»»
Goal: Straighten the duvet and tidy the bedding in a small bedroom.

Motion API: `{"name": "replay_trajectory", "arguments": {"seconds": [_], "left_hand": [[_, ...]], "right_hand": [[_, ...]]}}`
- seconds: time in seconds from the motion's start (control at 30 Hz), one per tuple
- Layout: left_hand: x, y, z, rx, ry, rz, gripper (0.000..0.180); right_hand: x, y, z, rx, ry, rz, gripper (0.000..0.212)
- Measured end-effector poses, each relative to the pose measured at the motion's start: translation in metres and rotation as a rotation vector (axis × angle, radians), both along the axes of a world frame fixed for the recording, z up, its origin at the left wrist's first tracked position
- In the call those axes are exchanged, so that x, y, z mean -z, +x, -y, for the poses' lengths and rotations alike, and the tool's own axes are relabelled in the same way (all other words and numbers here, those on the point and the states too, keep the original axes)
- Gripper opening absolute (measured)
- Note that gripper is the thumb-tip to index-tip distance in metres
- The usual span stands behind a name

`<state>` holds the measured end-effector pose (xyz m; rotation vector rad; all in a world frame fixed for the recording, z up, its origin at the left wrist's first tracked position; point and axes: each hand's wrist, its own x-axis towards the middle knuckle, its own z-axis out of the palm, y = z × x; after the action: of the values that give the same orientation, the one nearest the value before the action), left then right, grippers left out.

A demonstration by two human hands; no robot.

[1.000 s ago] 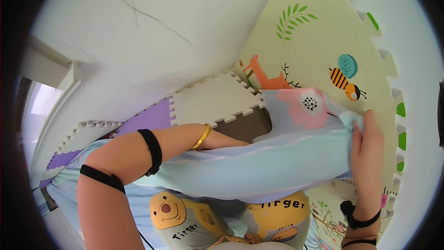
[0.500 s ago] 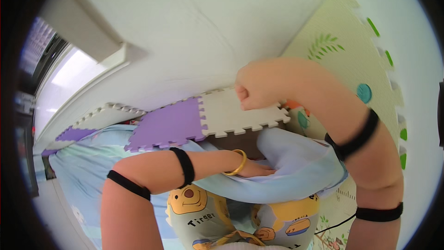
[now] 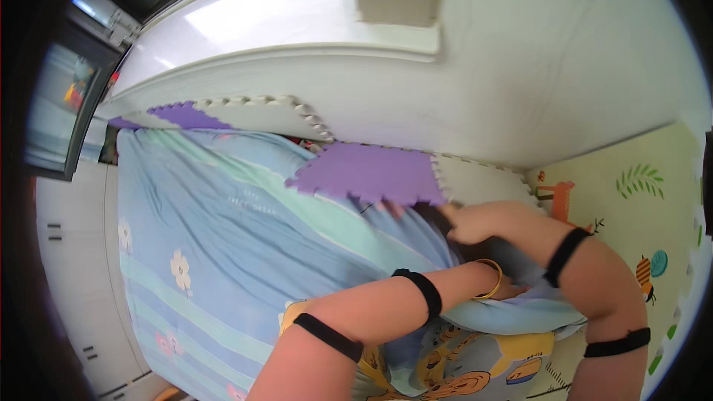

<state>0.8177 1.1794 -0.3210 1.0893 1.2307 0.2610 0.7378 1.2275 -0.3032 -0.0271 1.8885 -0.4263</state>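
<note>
A pale blue bed sheet [image 3: 245, 215] with green bands and white flowers covers the bed. My left hand [image 3: 512, 288], below a gold bangle [image 3: 488, 279], lies in the bunched sheet near the bed's corner. Its fingers are partly hidden by the folds, so their grip does not show. My right hand [image 3: 473, 223] reaches down beside the bed edge, its fingers smeared by motion. It is next to a dark gap below the purple foam tile [image 3: 379, 171] and white foam tile [image 3: 479, 178]. Whether it holds anything is unclear.
Foam tiles line the white wall [image 3: 564, 67] behind the bed. To the right stands a cream mat [image 3: 616, 156] with printed animals and leaves. A window sill [image 3: 275, 15] juts out at upper left, and white drawers [image 3: 74, 252] stand at the left. Cartoon-print cloth [image 3: 460, 364] covers my lap.
My view has swung left, showing more of the bed. My right hand, a fist over the white tile before, has dropped to the bed edge. The raised sheet fold near my left hand has sunk.
</note>
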Motion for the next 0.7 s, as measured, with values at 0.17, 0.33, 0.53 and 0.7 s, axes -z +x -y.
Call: {"name": "replay_trajectory", "arguments": {"seconds": [0.17, 0.33, 0.53, 0.7], "left_hand": [[-0.025, -0.036, -0.001, -0.064, 0.183, -0.040, 0.073], [-0.011, -0.046, -0.014, -0.444, 0.230, -0.402, 0.065], [-0.012, -0.074, -0.020, -0.318, 0.086, -0.482, 0.061], [0.019, -0.105, 0.001, -0.374, 0.077, -0.586, 0.054]], "right_hand": [[-0.012, -0.043, -0.069, 0.255, -0.087, -0.546, 0.053], [-0.003, -0.054, -0.071, 0.282, -0.140, -0.602, 0.040], [-0.003, -0.049, -0.067, 0.342, -0.046, -0.740, 0.032], [0.002, -0.043, -0.064, 0.333, 0.045, -0.953, 0.029]]}}
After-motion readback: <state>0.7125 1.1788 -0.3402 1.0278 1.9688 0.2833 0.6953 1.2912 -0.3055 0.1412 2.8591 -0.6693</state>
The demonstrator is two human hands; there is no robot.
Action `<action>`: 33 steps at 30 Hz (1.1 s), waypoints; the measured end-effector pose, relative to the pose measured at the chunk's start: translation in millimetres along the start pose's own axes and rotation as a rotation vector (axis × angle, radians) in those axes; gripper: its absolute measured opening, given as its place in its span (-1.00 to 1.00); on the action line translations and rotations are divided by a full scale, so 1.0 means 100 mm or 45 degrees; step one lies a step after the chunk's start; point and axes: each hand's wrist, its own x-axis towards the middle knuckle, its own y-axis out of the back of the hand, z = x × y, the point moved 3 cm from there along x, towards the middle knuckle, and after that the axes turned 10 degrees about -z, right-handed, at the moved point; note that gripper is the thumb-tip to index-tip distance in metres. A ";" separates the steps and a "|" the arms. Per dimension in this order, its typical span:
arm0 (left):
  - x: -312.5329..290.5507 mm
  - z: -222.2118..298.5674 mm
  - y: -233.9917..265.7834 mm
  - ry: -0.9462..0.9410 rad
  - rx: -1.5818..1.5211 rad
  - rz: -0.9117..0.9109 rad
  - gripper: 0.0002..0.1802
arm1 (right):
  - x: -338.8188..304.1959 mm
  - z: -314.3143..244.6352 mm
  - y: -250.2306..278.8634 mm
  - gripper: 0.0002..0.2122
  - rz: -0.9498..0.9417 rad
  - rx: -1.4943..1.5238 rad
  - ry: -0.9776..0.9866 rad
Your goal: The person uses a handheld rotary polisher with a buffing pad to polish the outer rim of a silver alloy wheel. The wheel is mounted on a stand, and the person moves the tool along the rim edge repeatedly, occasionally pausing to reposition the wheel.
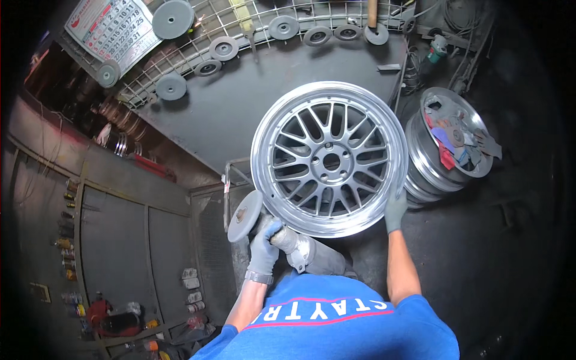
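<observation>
A silver multi-spoke wheel rim (333,180) with a bright polished lip faces me in the middle of the view. My right hand (395,210), in a grey glove, grips the rim's lower right edge; its fingers are partly hidden behind it. Also gloved, my left hand (264,251) is closed around the front of a power grinder (324,255), just below the rim. The tool has a cloth- or tape-wrapped neck and a thick grey body lying close to my blue shirt. On its left end sits a round pale disc (245,219), beside the rim's lower left edge.
Right of the rim, another wheel rim (429,156) carries rags, gloves and discs. Several abrasive discs (224,48) hang on a wire grid (264,21) at the back, near a calendar (114,33). Shelving frames (147,240) with bottles stand left. A green power tool (436,51) hangs back right.
</observation>
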 end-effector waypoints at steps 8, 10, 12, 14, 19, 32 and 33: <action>0.73 -0.24 -0.20 0.076 -0.045 -0.166 -0.61 | -2.11 -0.41 0.10 -0.20 -1.462 0.480 -0.573; 0.95 -0.14 -0.51 0.111 -0.057 -0.165 -0.67 | -2.24 -0.34 0.05 -0.13 -1.297 0.446 -0.218; 1.12 0.02 -0.70 0.119 0.071 -0.166 -0.65 | -2.18 -0.32 0.02 -0.12 -1.219 0.406 -0.235; 1.33 0.00 -0.77 -0.117 0.405 -0.314 -0.50 | -2.12 -0.29 0.01 -0.11 -1.142 0.370 -0.256; 1.92 0.35 -1.18 -0.397 0.560 -0.411 -0.38 | -1.77 -0.62 0.17 -0.20 -1.053 0.418 -0.202; 2.80 1.00 -1.91 0.011 -0.184 -0.239 -0.58 | -0.92 -1.64 0.06 -0.34 -1.044 0.599 -0.327; 2.81 1.01 -1.93 0.027 -0.160 -0.244 -0.57 | -0.89 -1.52 0.01 -0.35 -1.030 0.577 -0.225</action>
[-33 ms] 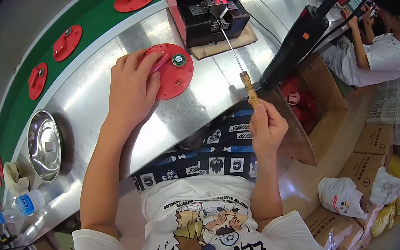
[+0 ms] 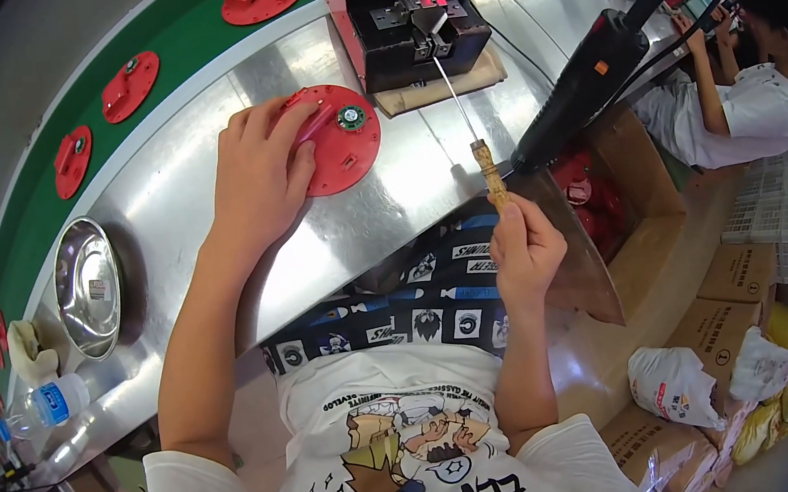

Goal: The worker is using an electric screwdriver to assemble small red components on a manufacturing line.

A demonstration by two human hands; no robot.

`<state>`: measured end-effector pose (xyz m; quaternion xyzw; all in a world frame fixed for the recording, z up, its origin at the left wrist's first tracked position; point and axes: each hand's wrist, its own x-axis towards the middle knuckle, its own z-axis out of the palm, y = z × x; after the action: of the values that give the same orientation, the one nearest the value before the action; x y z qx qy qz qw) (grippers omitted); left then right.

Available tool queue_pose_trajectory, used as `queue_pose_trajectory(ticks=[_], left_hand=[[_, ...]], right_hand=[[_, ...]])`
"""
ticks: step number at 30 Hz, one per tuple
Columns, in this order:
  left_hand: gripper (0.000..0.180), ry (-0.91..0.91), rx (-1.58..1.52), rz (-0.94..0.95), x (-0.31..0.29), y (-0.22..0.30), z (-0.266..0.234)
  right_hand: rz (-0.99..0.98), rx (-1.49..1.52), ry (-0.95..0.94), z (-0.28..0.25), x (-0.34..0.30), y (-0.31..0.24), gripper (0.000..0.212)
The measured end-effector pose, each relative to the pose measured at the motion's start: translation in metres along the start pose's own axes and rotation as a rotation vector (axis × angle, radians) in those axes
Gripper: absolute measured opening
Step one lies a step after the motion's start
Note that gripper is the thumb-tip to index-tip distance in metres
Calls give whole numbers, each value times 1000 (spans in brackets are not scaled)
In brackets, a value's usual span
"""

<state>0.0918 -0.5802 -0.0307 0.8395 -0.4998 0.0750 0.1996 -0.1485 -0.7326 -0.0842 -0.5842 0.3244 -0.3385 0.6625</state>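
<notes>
One box (image 2: pixel 640 164) holds red parts (image 2: pixel 600 219); my right hand (image 2: pixel 527 253) grips a wooden-handled tool (image 2: pixel 487 169), my left hand (image 2: pixel 257 169) (grip unclear) touches a red disc (image 2: pixel 344 165).

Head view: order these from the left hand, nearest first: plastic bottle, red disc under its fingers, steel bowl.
1. Red disc: touching the left hand, extending to its right.
2. Steel bowl: apart from the hand, to its left and lower in the picture.
3. Plastic bottle: beyond the bowl, farther down and left.
</notes>
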Motion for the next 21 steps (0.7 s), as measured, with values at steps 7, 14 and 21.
queue_pose_trajectory(ticks=[7,14,21], left_hand=[[40,10,6,14,1,3,-4],[40,17,-7,17,2,7,-6],[41,20,7,18,1,6,-9]], right_hand=[[-7,22,-24,8,4,-4,23],[108,111,-136,27,16,-21,32],[248,198,-191,26,19,-31,37]])
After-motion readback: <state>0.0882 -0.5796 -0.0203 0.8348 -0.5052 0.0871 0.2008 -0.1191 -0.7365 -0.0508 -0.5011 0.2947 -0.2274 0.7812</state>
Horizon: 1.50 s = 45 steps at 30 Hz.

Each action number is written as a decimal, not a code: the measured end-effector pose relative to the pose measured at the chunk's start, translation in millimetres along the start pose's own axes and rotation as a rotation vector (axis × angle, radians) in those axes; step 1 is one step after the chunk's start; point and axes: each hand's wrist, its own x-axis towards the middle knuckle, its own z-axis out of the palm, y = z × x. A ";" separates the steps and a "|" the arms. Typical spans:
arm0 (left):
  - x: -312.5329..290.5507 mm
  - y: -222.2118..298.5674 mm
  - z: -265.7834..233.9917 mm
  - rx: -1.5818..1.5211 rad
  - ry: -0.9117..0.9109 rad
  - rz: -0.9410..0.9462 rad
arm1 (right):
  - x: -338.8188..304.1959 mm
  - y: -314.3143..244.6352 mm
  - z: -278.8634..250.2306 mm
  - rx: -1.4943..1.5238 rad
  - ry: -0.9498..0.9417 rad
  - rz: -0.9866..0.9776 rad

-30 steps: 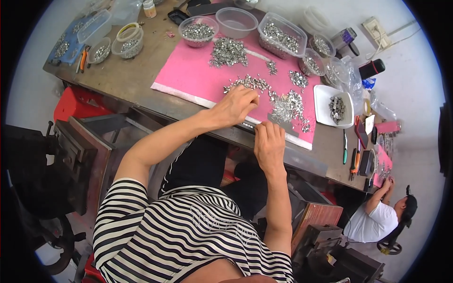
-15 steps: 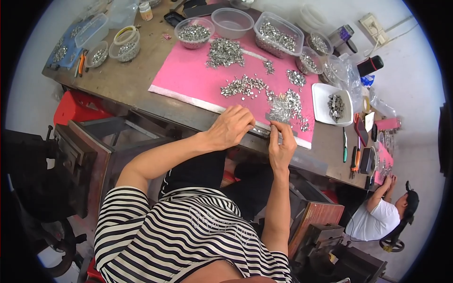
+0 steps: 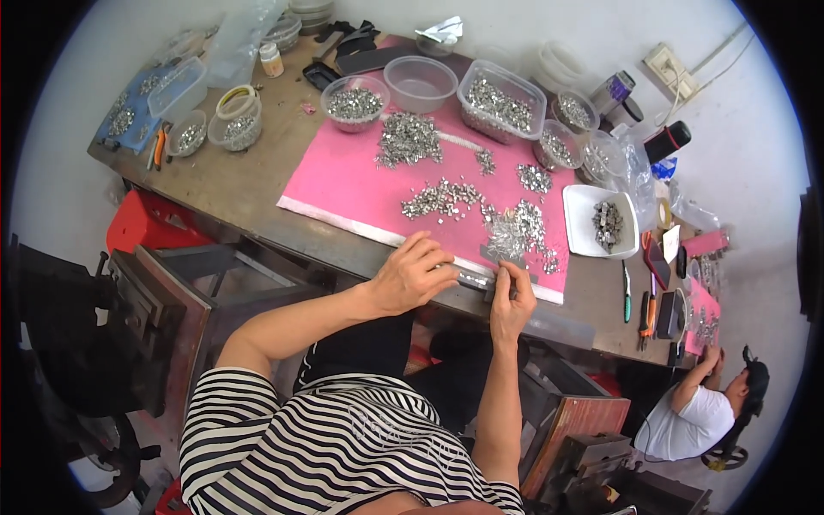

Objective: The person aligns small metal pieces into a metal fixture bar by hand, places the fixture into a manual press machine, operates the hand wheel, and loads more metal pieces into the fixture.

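Two bare hands are working at the near edge of the tabletop (image 3: 240,176), where a dark narrow strip (image 3: 472,281) is lying between them and carrying a short line of small bright pieces. The left hand (image 3: 414,273) is hovering at the strip's left end with its fingers bending toward the thumb; from where I am standing, I am not able to tell whether it is gripping a piece. The right hand (image 3: 513,298) is bringing thumb and forefinger together at the other end, though its fingertips are hiding whatever they may be pinching. As for progress, the bright line is showing that some pieces are already sitting on the strip (their number is escaping the eye at this range), while far more are lying loose. On the pink cloth (image 3: 330,176), just beyond the hands, a heap of thin shiny pieces (image 3: 508,236) is spreading at the right, a scatter of small blocks (image 3: 442,199) is lying toward the middle, and a denser pile (image 3: 408,140) is resting farther back. Behind these, a round tub (image 3: 354,126) and a rectangular tub (image 3: 489,125) are holding more metal bits, and a white tray (image 3: 577,206) at the right is containing darker blocks (image 3: 608,225). Farther right, a co-worker in a white shirt (image 3: 687,419) is sitting at another pink cloth (image 3: 702,309).
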 end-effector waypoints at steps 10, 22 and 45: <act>49.9 -158.2 -10.6 0.337 -0.028 -0.370 | 3.1 -5.4 3.9 -0.031 -0.012 -0.018; 52.4 -181.0 -16.4 0.053 0.134 -0.330 | 0.7 -0.2 3.4 -0.022 0.001 -0.029; 42.7 -56.1 22.1 -0.188 -0.363 -0.070 | 0.3 -6.3 2.4 -0.079 -0.010 -0.060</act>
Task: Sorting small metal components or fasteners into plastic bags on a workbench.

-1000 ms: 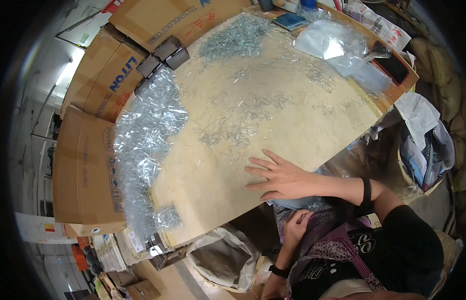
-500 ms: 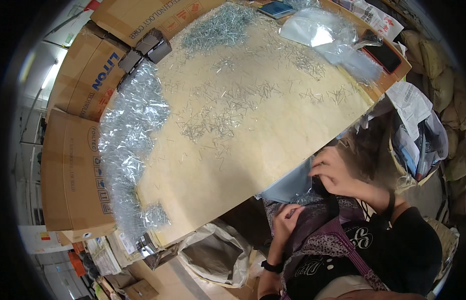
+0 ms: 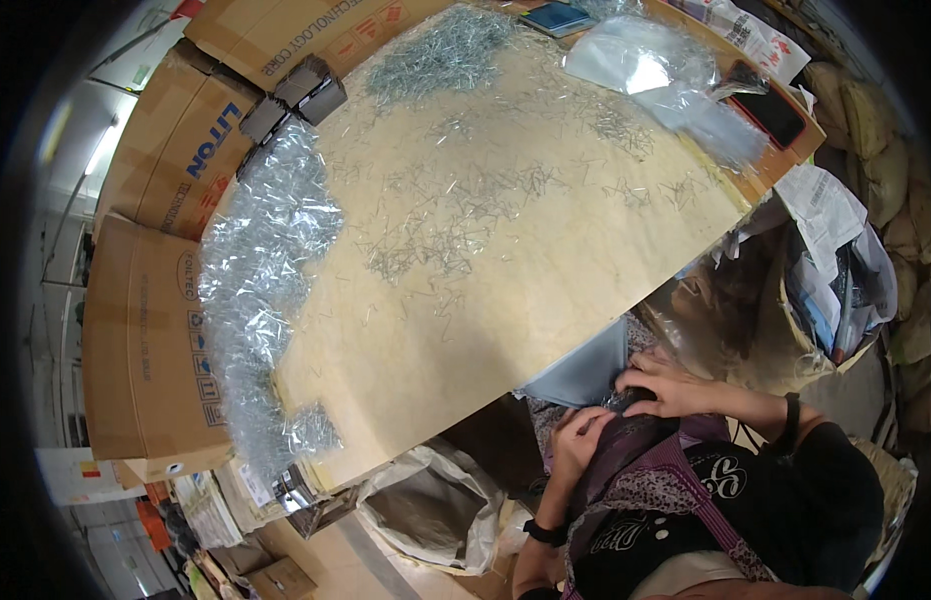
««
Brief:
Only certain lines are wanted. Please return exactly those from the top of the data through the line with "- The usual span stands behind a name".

Response to this task:
Goal: Straighten the duvet and tidy the bedding in a small bedroom.

Motion API: `{"name": "replay_trajectory", "arguments": {"seconds": [_], "left_hand": [[_, ...]], "right_hand": [[_, ...]]}}`
- seconds: time in seconds from the motion's start (control at 30 Hz), one per tuple
- Layout: left_hand: x, y, z, rx, ry, rz, gripper (0.000..0.180); right_hand: x, y, z, rx, ry, rz, gripper (0.000..0.212)
- Measured end-effector poses, each relative to the pose measured at the motion's start: translation in metres and rotation as a rotation vector (axis × angle, radians), both along the axes of a world frame fixed for the recording, z up, its origin at the left wrist's first tracked position
- In the call those axes are exchanged, so that x, y, z mean -z, +x, -y, for the poses' lengths and rotations alike, and the tool's own axes are relabelled in the same way (all other words and numbers here, those on the point and the states too, keep the original axes)
- Gripper opening absolute (measured)
- Note that gripper is the thumb-tip to index-tip distance in metres
- The usual span stands behind a name

This output is finished.